This was a fantastic read! Holly Jackson masterfully wove in foreshadowing and red herrings into the story. Even with big twists, the characters were so well fleshed out that the twists didn't feel like they came out of nowhere.  Jackson does a great job making the characters and place feel very real. She creates a diverse cast of characters that I feel like I could meet on any street or at any high school event.

Ravi and Pip's friendship and then relationship was adorable. They're both very funny. I adore that once his brother was exonerated, he brought his parents to meet her, and that their families are close. Josh loving Ravi before he started dating Pip was a good set up to show the two getting together eventually.
Setting up Naomi's mental illness and then showing her father to be similarly unstable but to a greater degree, and him using her diaries as a way to learn information was a really interesting twist. I really wanted Mr. Ward to be innocent.

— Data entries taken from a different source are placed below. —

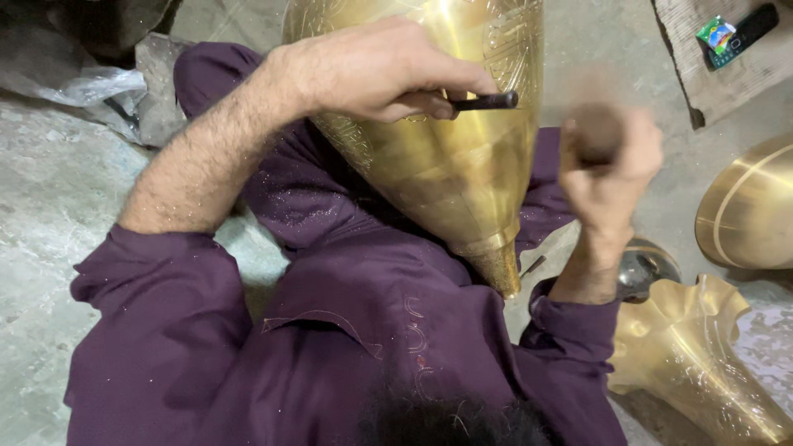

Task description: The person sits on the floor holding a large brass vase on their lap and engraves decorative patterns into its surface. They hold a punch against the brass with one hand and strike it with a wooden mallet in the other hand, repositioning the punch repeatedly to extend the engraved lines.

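A large cone-shaped brass vessel (pixel 446 157) with engraved bands lies across the person's lap, narrow neck pointing near, so its flank is steadied for working. The left hand (pixel 372 70) is clamped on a thin dark metal punch (pixel 486 101), tip set against the brass wall. The right hand (pixel 610 169), blurred, is closed around a dark round-headed mallet (pixel 596 132) just right of the punch. On the concrete floor (pixel 49 215) at right rest a fluted brass piece (pixel 702 355) and a rounded brass bowl (pixel 747 206); whether anything lies inside them cannot be told. Far right, a dark phone (pixel 747 29) lies on a mat.
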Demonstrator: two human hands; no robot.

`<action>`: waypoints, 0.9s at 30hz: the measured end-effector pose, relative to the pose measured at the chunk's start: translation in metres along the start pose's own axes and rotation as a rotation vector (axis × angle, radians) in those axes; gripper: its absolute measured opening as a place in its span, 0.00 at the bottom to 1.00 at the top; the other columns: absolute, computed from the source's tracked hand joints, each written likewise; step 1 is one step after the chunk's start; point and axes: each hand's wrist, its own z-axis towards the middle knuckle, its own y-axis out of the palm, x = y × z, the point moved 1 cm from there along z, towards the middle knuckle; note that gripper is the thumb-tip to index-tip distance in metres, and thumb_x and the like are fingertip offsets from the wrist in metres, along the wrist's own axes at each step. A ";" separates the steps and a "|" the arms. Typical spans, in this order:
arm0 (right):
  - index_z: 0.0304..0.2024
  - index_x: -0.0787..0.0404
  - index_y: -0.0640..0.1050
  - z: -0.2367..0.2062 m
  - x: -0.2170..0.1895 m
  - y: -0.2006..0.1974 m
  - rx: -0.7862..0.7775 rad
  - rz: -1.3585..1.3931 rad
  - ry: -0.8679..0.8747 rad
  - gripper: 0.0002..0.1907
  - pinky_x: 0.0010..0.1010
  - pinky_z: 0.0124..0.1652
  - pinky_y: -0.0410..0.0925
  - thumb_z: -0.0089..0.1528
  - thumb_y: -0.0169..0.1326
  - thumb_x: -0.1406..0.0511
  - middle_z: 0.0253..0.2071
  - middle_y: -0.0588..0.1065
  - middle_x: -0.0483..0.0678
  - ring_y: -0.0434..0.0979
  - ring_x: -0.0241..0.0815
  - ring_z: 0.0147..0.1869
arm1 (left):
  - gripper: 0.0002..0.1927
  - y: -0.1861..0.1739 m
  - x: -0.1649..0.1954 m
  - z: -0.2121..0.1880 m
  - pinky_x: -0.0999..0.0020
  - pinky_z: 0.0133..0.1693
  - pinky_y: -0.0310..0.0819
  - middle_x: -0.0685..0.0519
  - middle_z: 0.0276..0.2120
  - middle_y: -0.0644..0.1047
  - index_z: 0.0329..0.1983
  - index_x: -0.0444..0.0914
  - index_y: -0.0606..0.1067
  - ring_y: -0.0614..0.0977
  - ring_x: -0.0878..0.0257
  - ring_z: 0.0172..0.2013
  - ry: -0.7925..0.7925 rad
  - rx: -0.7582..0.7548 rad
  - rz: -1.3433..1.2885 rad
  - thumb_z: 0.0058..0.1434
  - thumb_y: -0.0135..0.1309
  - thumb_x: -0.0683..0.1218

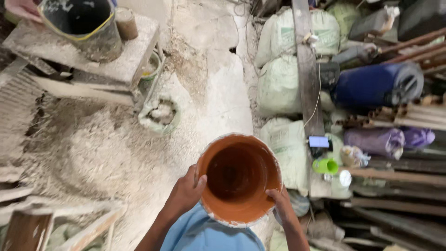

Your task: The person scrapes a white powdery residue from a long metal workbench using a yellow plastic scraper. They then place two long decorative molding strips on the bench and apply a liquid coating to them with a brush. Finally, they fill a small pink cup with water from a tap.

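Observation:
An orange bucket (239, 179) with a white-smeared rim sits low in the centre, empty inside. My left hand (188, 190) grips its left rim, thumb hooked over the edge. At the lower right of the rim my right hand (280, 201) holds on with its fingers. Both hands carry the bucket in front of my blue shirt (209, 234), above a dusty white floor.
A dusty table (116, 60) at top left bears a dark bucket (83, 28) and a small can (126, 22); another person's hand (23, 9) touches that bucket. A plaster-filled tub (160, 114) lies below. Stacked sacks (278, 83), a blue barrel (376, 86), a plank (307, 69) and pipes crowd the right.

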 end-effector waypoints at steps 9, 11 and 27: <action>0.66 0.63 0.66 0.281 -0.157 0.033 -0.014 -0.141 -0.083 0.35 0.39 0.53 0.70 0.54 0.54 0.69 0.53 0.77 0.52 0.78 0.46 0.53 | 0.24 -0.026 0.108 0.285 0.46 0.45 0.74 0.32 0.39 0.80 0.60 0.38 0.65 0.81 0.34 0.43 0.139 0.063 -0.079 0.65 0.49 0.53; 0.64 0.66 0.68 0.327 -0.183 0.028 -0.049 -0.048 -0.116 0.32 0.41 0.51 0.71 0.56 0.55 0.68 0.51 0.78 0.55 0.78 0.48 0.50 | 0.20 -0.036 0.157 0.355 0.47 0.45 0.75 0.33 0.37 0.81 0.52 0.34 0.68 0.83 0.36 0.41 0.040 -0.060 -0.019 0.69 0.47 0.55; 0.56 0.70 0.73 0.795 -0.519 0.083 -0.009 0.186 -0.043 0.21 0.46 0.53 0.70 0.63 0.53 0.66 0.49 0.79 0.56 0.78 0.53 0.53 | 0.29 -0.093 0.412 0.860 0.55 0.50 0.76 0.41 0.48 0.81 0.61 0.36 0.73 0.83 0.50 0.48 0.356 0.077 -0.386 0.76 0.36 0.63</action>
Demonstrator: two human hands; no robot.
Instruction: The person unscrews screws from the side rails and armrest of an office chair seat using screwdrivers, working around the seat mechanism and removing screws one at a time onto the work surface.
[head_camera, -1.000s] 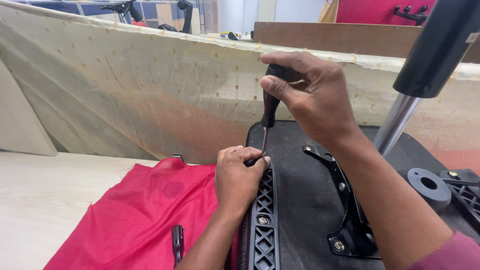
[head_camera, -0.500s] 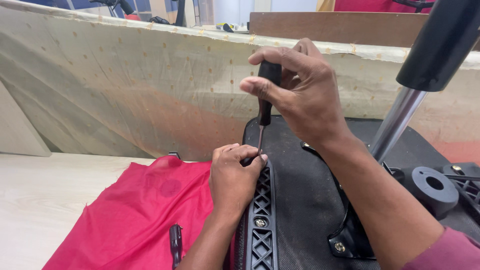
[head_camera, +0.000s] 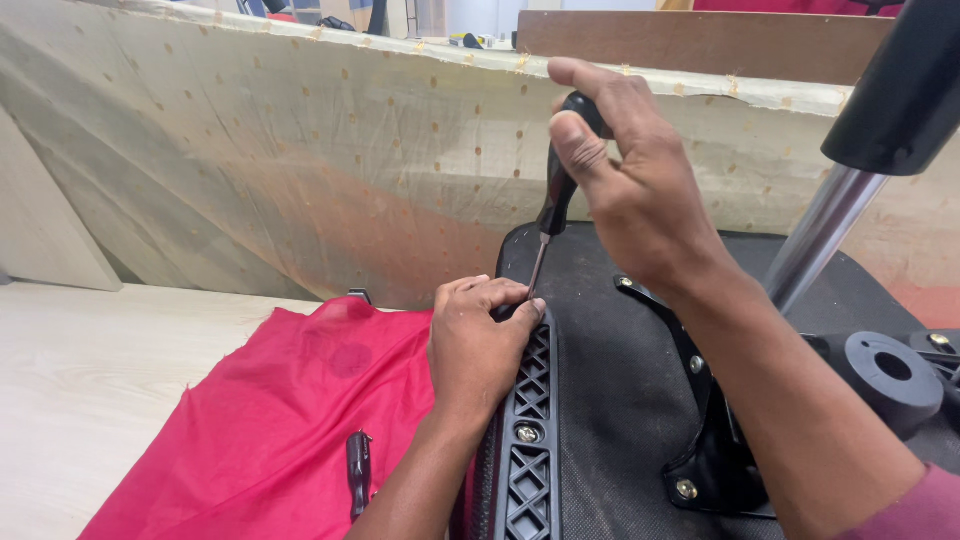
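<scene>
Right hand (head_camera: 640, 190): raised above black lattice bracket (head_camera: 530, 420), fingers wrapped around screwdriver (head_camera: 556, 205) handle. Left hand (head_camera: 478, 345): on bracket, fingers pinching screwdriver tip.

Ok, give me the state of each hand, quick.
Left hand: fingers curled shut, pinching at the screwdriver tip on the black lattice strip.
Right hand: closed around the screwdriver handle, holding it upright.

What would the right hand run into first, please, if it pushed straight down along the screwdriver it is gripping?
Most likely the left hand, whose fingertips pinch around the tip of the screwdriver that the right hand grips. Just beneath lies the black lattice rail of the upturned chair seat. Depth is hard to judge.
</scene>
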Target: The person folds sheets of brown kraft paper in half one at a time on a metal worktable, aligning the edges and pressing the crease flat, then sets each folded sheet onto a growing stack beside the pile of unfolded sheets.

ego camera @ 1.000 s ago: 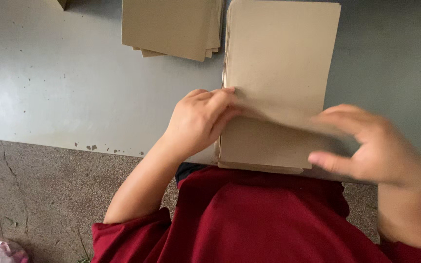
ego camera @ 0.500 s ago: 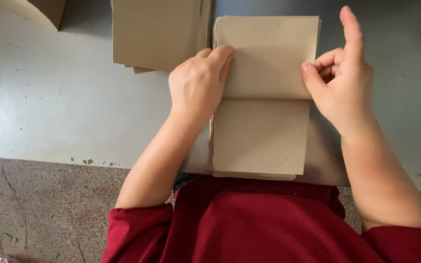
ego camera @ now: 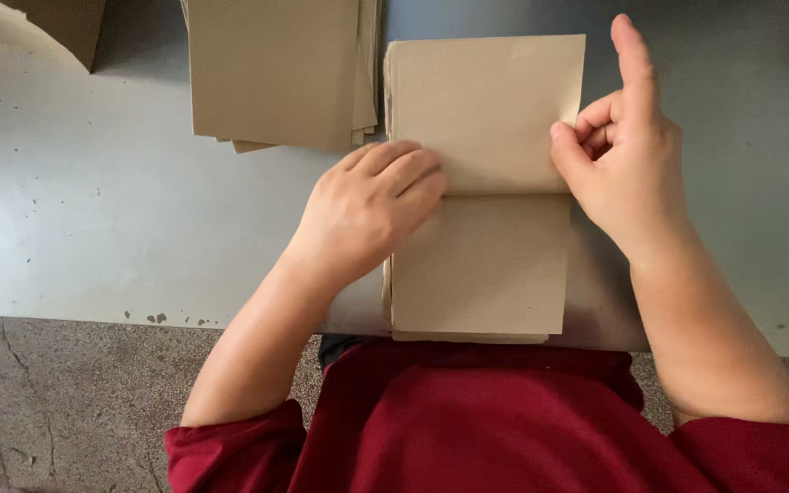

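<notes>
Both hands now press the folded brown sheet (ego camera: pixel 481 183) mid-frame: left hand (ego camera: pixel 367 215) flat on the crease, right hand (ego camera: pixel 618 164) pinching its edge, having shifted inward.

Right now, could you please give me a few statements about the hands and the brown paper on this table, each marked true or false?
1. The left hand lies flat on the folded brown paper sheet. True.
2. The right hand rests in the person's lap. False: it is at the folded sheet's right edge, index finger raised.
3. A second stack of flat brown paper sheets lies on the grey table, beyond the left hand. True.
4. The folded sheet is white. False: it is brown.
5. The person's dark red sleeves reach the wrists. False: the forearms are bare.
</notes>
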`<action>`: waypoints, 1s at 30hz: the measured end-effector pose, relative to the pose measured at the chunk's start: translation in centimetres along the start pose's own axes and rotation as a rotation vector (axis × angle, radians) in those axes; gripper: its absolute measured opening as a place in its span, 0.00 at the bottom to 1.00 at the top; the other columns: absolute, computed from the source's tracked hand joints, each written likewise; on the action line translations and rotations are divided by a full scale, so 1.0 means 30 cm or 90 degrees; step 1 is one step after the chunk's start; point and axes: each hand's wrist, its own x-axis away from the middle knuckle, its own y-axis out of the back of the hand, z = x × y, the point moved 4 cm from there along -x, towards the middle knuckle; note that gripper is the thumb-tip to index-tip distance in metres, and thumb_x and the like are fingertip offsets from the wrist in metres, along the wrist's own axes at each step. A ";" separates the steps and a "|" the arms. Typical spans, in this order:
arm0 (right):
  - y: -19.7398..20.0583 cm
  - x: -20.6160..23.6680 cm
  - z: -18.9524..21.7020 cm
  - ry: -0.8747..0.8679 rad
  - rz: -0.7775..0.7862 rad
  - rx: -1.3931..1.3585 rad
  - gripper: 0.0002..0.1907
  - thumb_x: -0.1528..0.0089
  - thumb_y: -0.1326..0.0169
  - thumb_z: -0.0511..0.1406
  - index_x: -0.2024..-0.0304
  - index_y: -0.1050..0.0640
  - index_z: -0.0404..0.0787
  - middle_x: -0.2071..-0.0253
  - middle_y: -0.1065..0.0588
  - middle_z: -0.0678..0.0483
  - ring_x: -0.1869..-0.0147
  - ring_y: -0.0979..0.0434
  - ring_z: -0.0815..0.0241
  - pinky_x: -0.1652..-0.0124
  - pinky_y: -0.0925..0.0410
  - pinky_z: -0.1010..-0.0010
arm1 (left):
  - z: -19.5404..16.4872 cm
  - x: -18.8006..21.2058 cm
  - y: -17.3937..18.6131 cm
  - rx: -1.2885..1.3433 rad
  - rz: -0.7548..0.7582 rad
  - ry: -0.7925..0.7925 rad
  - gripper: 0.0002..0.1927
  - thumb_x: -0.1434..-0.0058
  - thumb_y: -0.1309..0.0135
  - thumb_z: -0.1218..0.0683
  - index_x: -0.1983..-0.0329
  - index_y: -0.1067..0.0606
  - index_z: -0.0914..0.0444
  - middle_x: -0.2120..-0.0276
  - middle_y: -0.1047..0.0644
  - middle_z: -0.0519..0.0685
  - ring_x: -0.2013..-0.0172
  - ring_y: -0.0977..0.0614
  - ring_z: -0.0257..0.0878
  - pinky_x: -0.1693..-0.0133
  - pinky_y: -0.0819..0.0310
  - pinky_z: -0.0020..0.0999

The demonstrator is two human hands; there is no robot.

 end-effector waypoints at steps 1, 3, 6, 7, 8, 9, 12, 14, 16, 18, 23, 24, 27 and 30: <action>0.004 -0.009 0.013 0.008 -0.003 0.009 0.41 0.29 0.39 0.26 0.21 0.47 0.40 0.67 0.23 0.55 0.66 0.20 0.67 0.63 0.26 0.78 | 0.003 0.000 -0.014 0.004 0.030 0.009 0.12 0.37 0.36 0.54 0.52 0.23 0.59 0.52 0.22 0.45 0.48 0.19 0.42 0.47 0.22 0.39; 0.012 -0.024 0.052 0.030 -0.013 0.060 0.37 0.31 0.37 0.27 0.25 0.41 0.39 0.66 0.24 0.55 0.66 0.21 0.64 0.62 0.26 0.74 | -0.001 0.006 -0.022 -0.016 0.013 0.011 0.11 0.37 0.37 0.56 0.53 0.23 0.60 0.52 0.22 0.46 0.48 0.19 0.42 0.50 0.22 0.38; 0.053 -0.045 0.139 0.108 -0.062 0.247 0.28 0.38 0.32 0.31 0.37 0.28 0.38 0.63 0.24 0.53 0.62 0.22 0.56 0.60 0.28 0.66 | -0.015 0.010 -0.032 -0.080 0.041 -0.010 0.13 0.39 0.40 0.58 0.52 0.23 0.64 0.51 0.21 0.48 0.47 0.18 0.41 0.53 0.22 0.37; 0.069 -0.047 0.180 0.164 -0.102 0.345 0.26 0.42 0.30 0.33 0.43 0.24 0.39 0.60 0.23 0.51 0.59 0.22 0.53 0.59 0.28 0.64 | -0.020 0.010 -0.036 -0.110 0.059 -0.022 0.14 0.40 0.41 0.59 0.51 0.22 0.65 0.51 0.21 0.49 0.47 0.18 0.41 0.55 0.22 0.36; 0.070 -0.049 0.219 0.220 -0.142 0.443 0.23 0.46 0.29 0.34 0.49 0.20 0.39 0.58 0.22 0.49 0.56 0.22 0.49 0.58 0.28 0.61 | -0.027 0.008 -0.040 -0.152 0.066 -0.040 0.14 0.40 0.42 0.59 0.51 0.22 0.65 0.50 0.21 0.50 0.47 0.18 0.41 0.55 0.22 0.35; 0.058 -0.046 0.257 0.291 -0.118 0.358 0.17 0.45 0.29 0.32 0.56 0.20 0.41 0.60 0.22 0.52 0.57 0.22 0.52 0.58 0.29 0.61 | -0.032 0.008 -0.042 -0.194 0.075 -0.059 0.15 0.41 0.43 0.58 0.50 0.22 0.66 0.50 0.21 0.51 0.47 0.18 0.41 0.55 0.22 0.34; -0.013 -0.009 0.341 0.457 -0.044 0.252 0.06 0.41 0.32 0.31 0.64 0.17 0.44 0.61 0.23 0.59 0.54 0.25 0.60 0.55 0.33 0.63 | -0.030 0.006 -0.053 -0.198 0.083 -0.060 0.15 0.43 0.44 0.58 0.52 0.22 0.67 0.51 0.21 0.52 0.49 0.18 0.41 0.59 0.23 0.34; -0.074 0.020 0.344 0.468 -0.011 0.336 0.07 0.39 0.34 0.35 0.59 0.14 0.43 0.58 0.23 0.61 0.51 0.26 0.63 0.51 0.34 0.67 | -0.021 0.012 -0.059 -0.174 0.079 -0.050 0.15 0.42 0.44 0.58 0.53 0.22 0.66 0.51 0.20 0.51 0.49 0.17 0.40 0.60 0.23 0.34; -0.116 0.040 0.307 0.443 -0.003 0.365 0.08 0.38 0.36 0.34 0.56 0.13 0.43 0.59 0.22 0.62 0.52 0.26 0.63 0.50 0.36 0.70 | -0.011 0.023 -0.063 -0.166 0.068 -0.048 0.13 0.41 0.43 0.58 0.53 0.22 0.65 0.50 0.20 0.50 0.47 0.17 0.39 0.61 0.24 0.33; -0.117 0.054 0.246 0.465 -0.012 0.367 0.05 0.37 0.35 0.35 0.58 0.14 0.44 0.60 0.21 0.62 0.52 0.25 0.64 0.52 0.35 0.70 | -0.005 0.035 -0.065 -0.175 0.045 -0.050 0.13 0.40 0.43 0.58 0.52 0.22 0.64 0.49 0.19 0.49 0.48 0.17 0.38 0.63 0.25 0.32; 0.009 0.112 0.094 0.476 -0.025 0.415 0.04 0.36 0.35 0.36 0.61 0.15 0.44 0.63 0.20 0.58 0.56 0.23 0.62 0.56 0.31 0.69 | -0.010 0.037 -0.065 -0.160 0.007 -0.016 0.12 0.39 0.44 0.59 0.52 0.21 0.63 0.48 0.20 0.47 0.48 0.16 0.38 0.63 0.24 0.32; 0.049 0.134 0.080 0.463 -0.031 0.430 0.04 0.37 0.34 0.36 0.61 0.15 0.43 0.64 0.20 0.58 0.57 0.22 0.61 0.59 0.31 0.69 | -0.014 0.032 -0.059 -0.143 -0.006 0.002 0.11 0.38 0.44 0.59 0.52 0.21 0.62 0.48 0.20 0.46 0.48 0.16 0.38 0.62 0.24 0.33; 0.137 0.180 0.064 0.353 -0.046 0.492 0.04 0.42 0.32 0.34 0.69 0.16 0.44 0.67 0.19 0.58 0.60 0.20 0.59 0.61 0.30 0.68 | -0.027 0.018 -0.019 -0.139 -0.034 0.030 0.09 0.36 0.41 0.57 0.53 0.19 0.57 0.59 0.22 0.45 0.56 0.18 0.41 0.60 0.21 0.39; 0.117 0.217 0.115 0.318 0.019 0.364 0.07 0.37 0.34 0.39 0.64 0.16 0.42 0.63 0.21 0.52 0.56 0.21 0.55 0.52 0.26 0.62 | -0.015 0.011 0.052 -0.190 -0.049 0.106 0.12 0.38 0.38 0.57 0.52 0.15 0.53 0.69 0.22 0.43 0.67 0.19 0.40 0.67 0.24 0.36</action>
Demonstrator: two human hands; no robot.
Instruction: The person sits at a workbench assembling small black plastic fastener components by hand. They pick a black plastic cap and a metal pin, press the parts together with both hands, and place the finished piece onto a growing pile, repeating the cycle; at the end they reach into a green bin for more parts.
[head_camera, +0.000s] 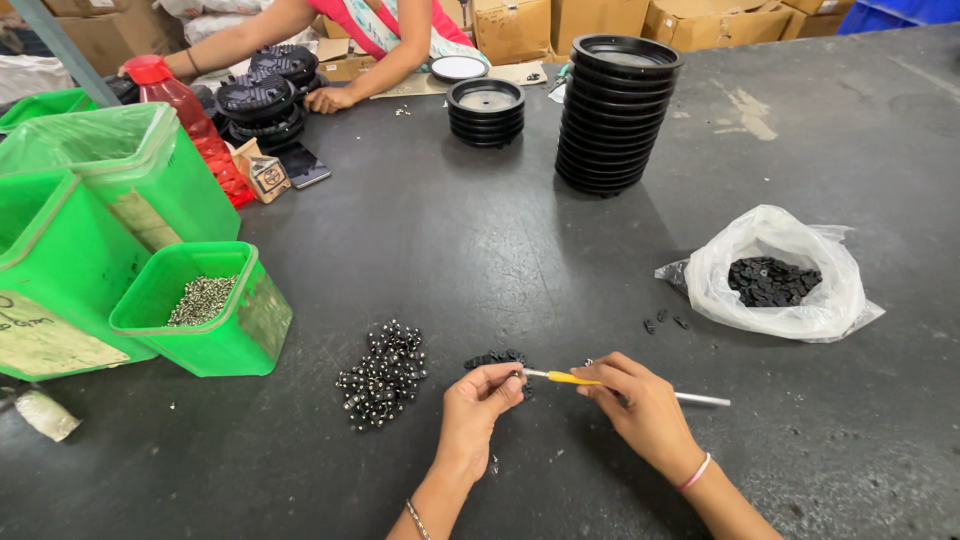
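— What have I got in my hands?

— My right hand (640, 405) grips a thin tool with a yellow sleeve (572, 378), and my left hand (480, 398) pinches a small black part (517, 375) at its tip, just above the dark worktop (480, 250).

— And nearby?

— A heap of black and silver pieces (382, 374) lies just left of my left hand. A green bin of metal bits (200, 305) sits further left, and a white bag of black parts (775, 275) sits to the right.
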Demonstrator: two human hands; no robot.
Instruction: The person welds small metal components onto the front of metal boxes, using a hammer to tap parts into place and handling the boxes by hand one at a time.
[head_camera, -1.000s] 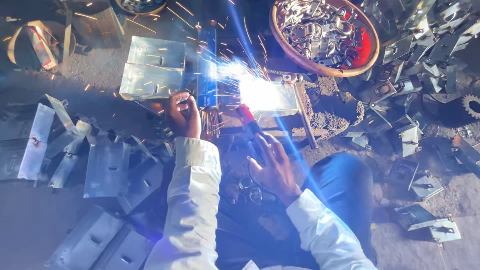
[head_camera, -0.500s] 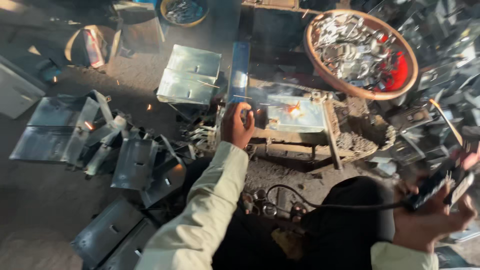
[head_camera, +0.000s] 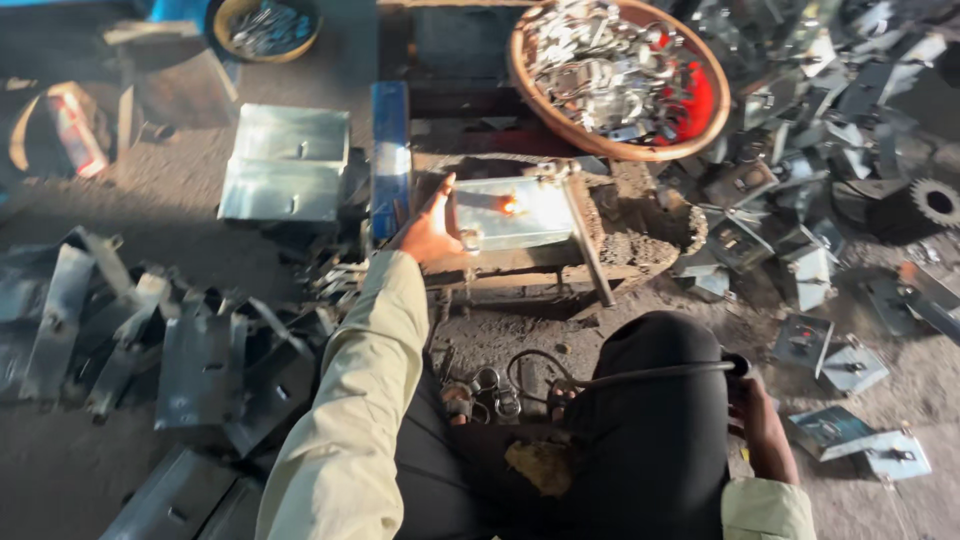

I was destroyed by Barney's death. His relationship with Pip and Josh is part of what made her so real. Her dancing with Barney and making up little songs about him was adorable and relatable.
I really thought H.H. was going to be the killer, and that it was the B&B owner's son. Maybe it'll come back up in later books, because I still don't think H.H. is Howie's House.


This book managed to embody elements from both the small town cozy genre and quintessential murder mysteries. I highly recommend it!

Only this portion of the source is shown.